Pelaku dilaporkan berlari melewati pos pemeriksaan keamanan sebelum akhirnya dihentikan oleh agen Secret Service. Aksi tersebut memicu respons cepat dari aparat yang langsung melumpuhkan dan menangkap pelaku di lokasi kejadian.
Insiden ini terjadi saat acara tahunan White House Correspondents’ Association yang dihadiri ratusan jurnalis serta pejabat penting. Situasi mendadak berubah panik setelah suara tembakan terdengar di sekitar area acara.
Berdasarkan laporan awal, pelaku diduga membawa berbagai jenis senjata, termasuk senjata api dan senjata tajam.
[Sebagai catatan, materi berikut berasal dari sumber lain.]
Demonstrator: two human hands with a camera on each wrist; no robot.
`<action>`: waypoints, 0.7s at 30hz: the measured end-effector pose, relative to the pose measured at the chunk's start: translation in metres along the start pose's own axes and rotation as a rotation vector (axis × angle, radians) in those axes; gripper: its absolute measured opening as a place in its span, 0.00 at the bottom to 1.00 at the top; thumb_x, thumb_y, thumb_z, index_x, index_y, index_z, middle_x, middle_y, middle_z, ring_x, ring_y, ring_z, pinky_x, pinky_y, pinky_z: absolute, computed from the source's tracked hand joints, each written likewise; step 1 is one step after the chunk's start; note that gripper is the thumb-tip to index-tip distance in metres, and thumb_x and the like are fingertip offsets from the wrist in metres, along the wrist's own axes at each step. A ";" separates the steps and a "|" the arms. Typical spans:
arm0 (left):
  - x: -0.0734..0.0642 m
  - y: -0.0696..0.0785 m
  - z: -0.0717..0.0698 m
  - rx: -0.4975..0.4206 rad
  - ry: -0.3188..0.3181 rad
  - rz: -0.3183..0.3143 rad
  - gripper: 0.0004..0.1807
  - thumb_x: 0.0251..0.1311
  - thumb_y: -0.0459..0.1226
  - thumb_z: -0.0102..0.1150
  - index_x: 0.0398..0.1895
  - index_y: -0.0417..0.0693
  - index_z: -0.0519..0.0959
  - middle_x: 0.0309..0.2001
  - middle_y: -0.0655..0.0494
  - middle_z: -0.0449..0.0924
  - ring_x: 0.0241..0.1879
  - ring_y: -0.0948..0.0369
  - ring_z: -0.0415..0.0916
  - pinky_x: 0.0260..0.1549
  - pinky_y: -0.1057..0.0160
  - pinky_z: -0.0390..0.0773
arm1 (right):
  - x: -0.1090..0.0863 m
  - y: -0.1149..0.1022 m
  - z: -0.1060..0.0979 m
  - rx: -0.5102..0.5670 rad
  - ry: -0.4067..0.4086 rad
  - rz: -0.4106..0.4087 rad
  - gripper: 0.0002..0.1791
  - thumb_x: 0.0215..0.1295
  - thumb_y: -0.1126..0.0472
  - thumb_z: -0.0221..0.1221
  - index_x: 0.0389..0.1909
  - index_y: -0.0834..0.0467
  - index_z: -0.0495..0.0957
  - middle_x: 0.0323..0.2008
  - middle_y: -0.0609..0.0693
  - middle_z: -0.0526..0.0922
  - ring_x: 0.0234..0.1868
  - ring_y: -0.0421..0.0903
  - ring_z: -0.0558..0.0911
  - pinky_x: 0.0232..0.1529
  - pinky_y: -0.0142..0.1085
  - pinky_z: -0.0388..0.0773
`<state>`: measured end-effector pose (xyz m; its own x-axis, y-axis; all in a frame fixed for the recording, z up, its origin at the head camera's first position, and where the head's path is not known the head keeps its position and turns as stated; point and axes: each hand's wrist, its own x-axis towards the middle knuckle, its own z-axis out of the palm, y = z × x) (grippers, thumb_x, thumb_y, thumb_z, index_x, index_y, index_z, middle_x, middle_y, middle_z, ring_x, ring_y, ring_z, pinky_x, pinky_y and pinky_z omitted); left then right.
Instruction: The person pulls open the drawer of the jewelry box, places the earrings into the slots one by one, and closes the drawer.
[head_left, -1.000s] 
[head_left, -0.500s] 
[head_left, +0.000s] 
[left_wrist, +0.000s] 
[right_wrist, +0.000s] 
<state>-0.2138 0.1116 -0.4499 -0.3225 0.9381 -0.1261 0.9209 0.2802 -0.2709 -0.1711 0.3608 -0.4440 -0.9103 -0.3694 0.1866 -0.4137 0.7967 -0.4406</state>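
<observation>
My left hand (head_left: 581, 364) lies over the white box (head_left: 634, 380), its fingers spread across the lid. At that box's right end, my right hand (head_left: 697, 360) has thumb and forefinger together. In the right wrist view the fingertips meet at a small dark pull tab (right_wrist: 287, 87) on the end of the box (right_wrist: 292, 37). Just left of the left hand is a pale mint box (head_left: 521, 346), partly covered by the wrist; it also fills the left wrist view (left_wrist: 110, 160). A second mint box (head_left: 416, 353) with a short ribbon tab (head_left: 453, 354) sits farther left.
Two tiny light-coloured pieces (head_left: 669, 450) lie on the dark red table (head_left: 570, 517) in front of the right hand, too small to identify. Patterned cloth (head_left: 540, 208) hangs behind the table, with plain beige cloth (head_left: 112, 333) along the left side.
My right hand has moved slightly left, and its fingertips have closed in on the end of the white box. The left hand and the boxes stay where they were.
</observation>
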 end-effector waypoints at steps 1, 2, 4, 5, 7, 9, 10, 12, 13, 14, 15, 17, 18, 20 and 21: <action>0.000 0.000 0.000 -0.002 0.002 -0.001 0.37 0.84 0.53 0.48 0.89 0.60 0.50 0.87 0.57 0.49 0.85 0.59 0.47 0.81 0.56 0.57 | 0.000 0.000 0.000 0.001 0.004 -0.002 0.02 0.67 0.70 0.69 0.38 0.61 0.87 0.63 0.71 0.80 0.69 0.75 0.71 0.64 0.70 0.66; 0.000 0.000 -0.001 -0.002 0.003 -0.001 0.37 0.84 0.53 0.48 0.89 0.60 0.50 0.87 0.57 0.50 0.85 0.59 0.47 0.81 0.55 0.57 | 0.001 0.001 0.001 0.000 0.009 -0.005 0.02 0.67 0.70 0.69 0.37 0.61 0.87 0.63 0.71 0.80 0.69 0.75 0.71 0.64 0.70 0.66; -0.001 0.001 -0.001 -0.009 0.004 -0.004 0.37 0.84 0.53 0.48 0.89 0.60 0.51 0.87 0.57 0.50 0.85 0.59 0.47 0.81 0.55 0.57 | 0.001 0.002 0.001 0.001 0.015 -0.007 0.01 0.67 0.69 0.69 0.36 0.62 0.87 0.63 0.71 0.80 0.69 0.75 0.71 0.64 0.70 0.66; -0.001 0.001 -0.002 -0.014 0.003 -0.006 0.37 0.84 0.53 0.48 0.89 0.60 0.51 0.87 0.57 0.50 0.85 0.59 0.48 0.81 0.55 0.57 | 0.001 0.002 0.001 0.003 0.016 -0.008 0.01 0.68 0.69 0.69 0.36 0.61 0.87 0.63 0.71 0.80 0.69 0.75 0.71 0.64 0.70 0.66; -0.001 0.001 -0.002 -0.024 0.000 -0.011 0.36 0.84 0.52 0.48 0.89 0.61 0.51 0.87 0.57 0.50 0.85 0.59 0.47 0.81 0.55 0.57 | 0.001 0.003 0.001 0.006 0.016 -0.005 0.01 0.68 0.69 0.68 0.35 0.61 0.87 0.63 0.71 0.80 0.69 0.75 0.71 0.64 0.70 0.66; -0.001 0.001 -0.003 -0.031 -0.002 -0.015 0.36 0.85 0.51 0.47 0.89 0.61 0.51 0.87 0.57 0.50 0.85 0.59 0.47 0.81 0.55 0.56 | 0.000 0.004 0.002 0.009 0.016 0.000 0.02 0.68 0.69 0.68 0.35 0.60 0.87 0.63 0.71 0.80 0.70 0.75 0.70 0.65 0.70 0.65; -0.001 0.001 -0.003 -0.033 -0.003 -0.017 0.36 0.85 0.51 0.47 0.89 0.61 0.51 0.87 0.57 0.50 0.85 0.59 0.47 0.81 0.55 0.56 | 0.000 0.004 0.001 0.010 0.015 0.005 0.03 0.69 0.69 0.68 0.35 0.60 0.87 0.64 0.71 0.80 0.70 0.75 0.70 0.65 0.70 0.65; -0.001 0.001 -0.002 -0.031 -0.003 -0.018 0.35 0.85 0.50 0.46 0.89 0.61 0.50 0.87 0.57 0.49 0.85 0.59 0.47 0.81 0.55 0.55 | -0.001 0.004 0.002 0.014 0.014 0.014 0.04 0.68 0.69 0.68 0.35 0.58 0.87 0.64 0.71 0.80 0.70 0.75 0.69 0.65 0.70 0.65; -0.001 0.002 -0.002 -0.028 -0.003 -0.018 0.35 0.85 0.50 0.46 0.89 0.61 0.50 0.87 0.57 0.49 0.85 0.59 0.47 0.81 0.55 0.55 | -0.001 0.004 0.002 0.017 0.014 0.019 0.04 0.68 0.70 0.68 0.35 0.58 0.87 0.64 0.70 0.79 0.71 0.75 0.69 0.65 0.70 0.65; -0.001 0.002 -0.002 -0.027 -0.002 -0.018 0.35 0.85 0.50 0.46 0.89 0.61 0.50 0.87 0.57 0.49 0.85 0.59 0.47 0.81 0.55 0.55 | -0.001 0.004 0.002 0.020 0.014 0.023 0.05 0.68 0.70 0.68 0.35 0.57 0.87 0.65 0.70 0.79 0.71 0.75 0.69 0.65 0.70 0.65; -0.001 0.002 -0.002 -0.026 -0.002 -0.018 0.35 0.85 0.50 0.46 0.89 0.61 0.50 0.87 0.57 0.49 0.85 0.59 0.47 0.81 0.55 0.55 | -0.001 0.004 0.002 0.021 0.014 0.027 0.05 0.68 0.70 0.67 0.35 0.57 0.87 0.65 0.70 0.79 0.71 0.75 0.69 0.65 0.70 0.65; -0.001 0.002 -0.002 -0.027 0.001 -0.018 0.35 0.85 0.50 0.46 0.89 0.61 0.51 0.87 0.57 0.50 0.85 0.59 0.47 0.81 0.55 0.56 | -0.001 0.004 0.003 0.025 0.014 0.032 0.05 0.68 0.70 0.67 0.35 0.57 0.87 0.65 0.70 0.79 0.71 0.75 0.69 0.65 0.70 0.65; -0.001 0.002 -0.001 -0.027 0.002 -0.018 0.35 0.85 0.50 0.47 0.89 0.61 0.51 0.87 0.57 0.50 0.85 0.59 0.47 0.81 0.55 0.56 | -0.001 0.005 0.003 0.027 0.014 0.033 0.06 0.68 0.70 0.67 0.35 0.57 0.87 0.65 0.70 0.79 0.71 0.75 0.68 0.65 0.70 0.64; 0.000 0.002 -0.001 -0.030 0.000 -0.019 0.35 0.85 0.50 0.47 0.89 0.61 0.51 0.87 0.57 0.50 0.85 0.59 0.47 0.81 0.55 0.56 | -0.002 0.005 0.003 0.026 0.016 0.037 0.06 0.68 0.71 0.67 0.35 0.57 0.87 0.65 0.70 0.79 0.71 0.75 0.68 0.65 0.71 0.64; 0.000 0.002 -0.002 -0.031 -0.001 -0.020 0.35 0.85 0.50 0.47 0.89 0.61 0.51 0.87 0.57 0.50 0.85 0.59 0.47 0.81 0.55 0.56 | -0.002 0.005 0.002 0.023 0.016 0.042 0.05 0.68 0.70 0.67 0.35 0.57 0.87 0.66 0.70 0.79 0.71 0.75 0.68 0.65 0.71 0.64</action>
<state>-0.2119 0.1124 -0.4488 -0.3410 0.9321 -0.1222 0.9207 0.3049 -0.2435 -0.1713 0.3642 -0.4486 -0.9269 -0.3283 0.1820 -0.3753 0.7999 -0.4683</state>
Ia sempat melepaskan tembakan di dekat area pemeriksaan sebelum akhirnya dilumpuhkan oleh petugas keamanan.
Dalam kejadian tersebut, seorang agen Secret Service sempat terkena tembakan, namun tidak mengalami luka serius karena terlindungi rompi anti peluru. Sementara itu, Trump bersama tamu penting lainnya segera dievakuasi ke lokasi aman.
Trump juga menyebut pelaku kemungkinan bertindak sendiri atau “lone wolf”. Hingga kini, aparat penegak hukum masih melakukan penyelidikan lebih lanjut untuk mengungkap motif di balik aksi tersebut.
Akibat insiden ini, acara yang seharusnya berlangsung meriah terpaksa dihentikan. Pihak penyelenggara menyatakan kegiatan kemungkinan akan dijadwalkan ulang setelah situasi dinyatakan sepenuhnya aman.